W drugim tygodniu lutego w Wielkopolsce liczba zarejestrowanych przypadków zachorowań wyniosła 35 079 osób. Współczynnik zapadalności na grypę wyniósł 125,82, co oznacza, że w tym okresie na każde 100 tysięcy osób zarejestrowano w tym czasie ponad 125 nowych przypadków.
Dyrektor Wojewódzkiej Stacji Sanitarno-Epidemiologicznej w Poznaniu Andrzej Trybusz podkreśla, że dane te nie są alarmujące. W ubiegłym roku pod koniec stycznia chorych było o 20 tysięcy więcej.
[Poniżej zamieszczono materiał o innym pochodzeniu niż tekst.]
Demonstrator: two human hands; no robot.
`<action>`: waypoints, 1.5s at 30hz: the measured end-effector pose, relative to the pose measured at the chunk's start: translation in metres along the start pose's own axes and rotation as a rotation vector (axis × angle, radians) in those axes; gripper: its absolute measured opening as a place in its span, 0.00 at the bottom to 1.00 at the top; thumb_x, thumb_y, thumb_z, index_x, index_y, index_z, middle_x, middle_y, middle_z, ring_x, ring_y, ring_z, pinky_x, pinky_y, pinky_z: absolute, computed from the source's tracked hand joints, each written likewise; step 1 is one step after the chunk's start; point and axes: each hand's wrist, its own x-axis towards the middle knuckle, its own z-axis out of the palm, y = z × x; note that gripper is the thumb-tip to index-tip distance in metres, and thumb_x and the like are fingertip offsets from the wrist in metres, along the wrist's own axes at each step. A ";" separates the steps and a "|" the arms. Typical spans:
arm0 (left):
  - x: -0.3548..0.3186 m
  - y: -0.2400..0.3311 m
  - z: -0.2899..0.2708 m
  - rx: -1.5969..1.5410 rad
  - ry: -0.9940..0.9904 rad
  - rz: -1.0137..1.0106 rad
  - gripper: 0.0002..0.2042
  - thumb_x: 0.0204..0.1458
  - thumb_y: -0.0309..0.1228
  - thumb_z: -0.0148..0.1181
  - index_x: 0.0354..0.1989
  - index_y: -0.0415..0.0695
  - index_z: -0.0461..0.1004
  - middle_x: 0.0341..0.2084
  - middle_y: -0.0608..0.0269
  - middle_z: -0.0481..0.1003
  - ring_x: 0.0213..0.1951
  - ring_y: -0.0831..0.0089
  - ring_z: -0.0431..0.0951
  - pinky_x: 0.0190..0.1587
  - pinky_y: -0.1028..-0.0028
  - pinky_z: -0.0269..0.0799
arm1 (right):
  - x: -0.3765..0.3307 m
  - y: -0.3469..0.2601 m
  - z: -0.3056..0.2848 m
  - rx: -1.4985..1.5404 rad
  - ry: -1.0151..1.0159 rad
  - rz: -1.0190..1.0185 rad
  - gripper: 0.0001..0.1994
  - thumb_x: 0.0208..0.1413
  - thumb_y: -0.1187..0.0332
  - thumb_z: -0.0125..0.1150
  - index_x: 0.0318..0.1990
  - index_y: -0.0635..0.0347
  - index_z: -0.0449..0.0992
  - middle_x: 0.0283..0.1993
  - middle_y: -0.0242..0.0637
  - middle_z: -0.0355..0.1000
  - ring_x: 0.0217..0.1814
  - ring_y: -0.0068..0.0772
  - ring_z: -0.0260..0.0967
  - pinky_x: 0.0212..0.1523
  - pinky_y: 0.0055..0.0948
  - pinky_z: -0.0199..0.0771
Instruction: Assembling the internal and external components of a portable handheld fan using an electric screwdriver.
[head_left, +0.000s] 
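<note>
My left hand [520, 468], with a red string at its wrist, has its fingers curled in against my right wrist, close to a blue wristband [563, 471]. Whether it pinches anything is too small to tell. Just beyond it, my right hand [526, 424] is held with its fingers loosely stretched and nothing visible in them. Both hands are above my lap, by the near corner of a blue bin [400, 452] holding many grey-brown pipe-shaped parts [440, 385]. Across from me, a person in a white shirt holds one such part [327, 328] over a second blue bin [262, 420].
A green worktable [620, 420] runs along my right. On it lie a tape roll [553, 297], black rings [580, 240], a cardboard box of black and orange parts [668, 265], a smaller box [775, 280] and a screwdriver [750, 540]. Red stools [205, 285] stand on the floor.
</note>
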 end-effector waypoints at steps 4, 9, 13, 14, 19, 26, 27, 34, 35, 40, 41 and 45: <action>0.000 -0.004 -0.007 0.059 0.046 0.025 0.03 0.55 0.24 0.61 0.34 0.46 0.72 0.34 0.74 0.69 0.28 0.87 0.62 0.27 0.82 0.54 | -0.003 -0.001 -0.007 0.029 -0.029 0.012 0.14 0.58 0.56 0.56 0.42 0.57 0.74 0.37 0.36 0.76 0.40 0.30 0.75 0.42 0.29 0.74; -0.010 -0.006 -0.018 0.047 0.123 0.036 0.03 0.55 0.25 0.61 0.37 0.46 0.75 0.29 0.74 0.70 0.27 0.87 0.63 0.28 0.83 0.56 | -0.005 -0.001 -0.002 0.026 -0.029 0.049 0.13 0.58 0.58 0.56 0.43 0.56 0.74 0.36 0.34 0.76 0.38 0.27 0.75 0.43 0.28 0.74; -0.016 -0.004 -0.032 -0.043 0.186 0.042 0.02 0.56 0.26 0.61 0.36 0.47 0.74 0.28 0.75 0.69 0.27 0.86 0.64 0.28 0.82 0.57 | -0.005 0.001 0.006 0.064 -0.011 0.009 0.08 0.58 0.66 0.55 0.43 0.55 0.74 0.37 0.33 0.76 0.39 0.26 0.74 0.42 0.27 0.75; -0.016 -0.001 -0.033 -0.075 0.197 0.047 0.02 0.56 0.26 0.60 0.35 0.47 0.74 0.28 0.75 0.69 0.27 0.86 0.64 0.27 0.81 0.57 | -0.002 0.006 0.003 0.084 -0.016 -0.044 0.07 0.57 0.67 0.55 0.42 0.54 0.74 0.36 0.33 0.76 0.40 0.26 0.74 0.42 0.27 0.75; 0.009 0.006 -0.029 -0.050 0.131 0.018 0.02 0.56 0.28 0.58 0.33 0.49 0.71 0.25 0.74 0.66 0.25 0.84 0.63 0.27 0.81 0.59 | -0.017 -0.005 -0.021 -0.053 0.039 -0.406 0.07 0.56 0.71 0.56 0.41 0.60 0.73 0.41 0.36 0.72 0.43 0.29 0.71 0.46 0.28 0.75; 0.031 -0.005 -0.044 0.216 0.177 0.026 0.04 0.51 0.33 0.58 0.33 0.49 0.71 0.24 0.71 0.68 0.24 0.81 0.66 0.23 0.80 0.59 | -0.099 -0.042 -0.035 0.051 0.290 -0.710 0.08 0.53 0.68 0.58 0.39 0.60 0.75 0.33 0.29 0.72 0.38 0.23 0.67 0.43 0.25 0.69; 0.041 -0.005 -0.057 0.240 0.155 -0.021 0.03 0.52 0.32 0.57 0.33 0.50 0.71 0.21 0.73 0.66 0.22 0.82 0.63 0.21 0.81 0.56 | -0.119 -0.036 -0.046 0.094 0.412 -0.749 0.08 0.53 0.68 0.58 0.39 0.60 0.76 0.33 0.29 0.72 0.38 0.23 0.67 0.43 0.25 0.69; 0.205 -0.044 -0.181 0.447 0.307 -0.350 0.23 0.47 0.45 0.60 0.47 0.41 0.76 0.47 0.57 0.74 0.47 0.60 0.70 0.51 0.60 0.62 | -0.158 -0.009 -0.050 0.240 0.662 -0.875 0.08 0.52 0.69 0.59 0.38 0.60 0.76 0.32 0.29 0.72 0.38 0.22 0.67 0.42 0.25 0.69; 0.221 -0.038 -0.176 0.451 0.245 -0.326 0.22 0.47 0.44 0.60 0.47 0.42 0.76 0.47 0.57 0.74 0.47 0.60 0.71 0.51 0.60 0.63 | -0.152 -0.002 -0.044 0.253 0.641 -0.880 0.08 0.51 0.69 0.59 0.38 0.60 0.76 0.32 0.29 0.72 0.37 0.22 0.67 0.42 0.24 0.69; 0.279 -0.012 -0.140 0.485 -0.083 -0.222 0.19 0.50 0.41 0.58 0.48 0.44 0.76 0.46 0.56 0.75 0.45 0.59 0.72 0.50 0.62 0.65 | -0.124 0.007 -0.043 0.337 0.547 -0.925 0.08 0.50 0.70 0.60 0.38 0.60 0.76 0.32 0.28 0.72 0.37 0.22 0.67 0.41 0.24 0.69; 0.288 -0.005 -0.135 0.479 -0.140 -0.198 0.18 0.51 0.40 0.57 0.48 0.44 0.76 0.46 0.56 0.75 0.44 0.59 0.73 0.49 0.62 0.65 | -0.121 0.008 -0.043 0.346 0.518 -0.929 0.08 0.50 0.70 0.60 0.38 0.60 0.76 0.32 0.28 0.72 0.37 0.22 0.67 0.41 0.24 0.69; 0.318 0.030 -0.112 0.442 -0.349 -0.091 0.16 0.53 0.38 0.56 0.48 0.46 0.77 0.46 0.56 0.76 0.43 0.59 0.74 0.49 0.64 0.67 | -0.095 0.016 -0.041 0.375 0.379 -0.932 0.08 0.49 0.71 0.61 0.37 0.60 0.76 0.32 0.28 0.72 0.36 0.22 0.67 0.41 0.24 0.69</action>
Współczynnik zapadalności zaś sięgał 173,25. Poinformował również, że w ostatnim tygodniu do szpitala trafiło 200 osób.
W tym sezonie na terenie województwa nie odnotowano żadnego zgonu spowodowanego grypą. W poprzednich latach takie przypadki w regionie się zdarzały.
Małopolska zdrowieje
Tymczasem miejscami obserwuje się tendencję spadkową w liczbie zachorowań.
- W Małopolsce odnotowujemy teraz tendencję spadkową. Według statystyk, najtrudniejsza sytuacja panowała w ostatnim tygodniu stycznia, odnotowano wtedy ponad cztery tysiące zachorowań. Obecnie odnosimy wrażenie, że sytuacja jest opanowana i stabilna - charakterystyczna dla lutego, co potwierdzają statystyki zachorowań z ubiegłych lat - powiedział rzecznik Wojewódzkiej Stacji Sanitarno-Epidemiologicznej w Krakowie Jacek Żak.
Rzecznik podkreślił, że liczba zachorowań i podejrzeń zachorowań na grypę w okresie od 8 do 15. lutego wynosiła w Małopolsce 37 tys. 635 przypadków, a 174 chorych zostało skierowanych do szpitala. Również w tym regionie nikt nie zmarł z powodu zarażenia wirusem.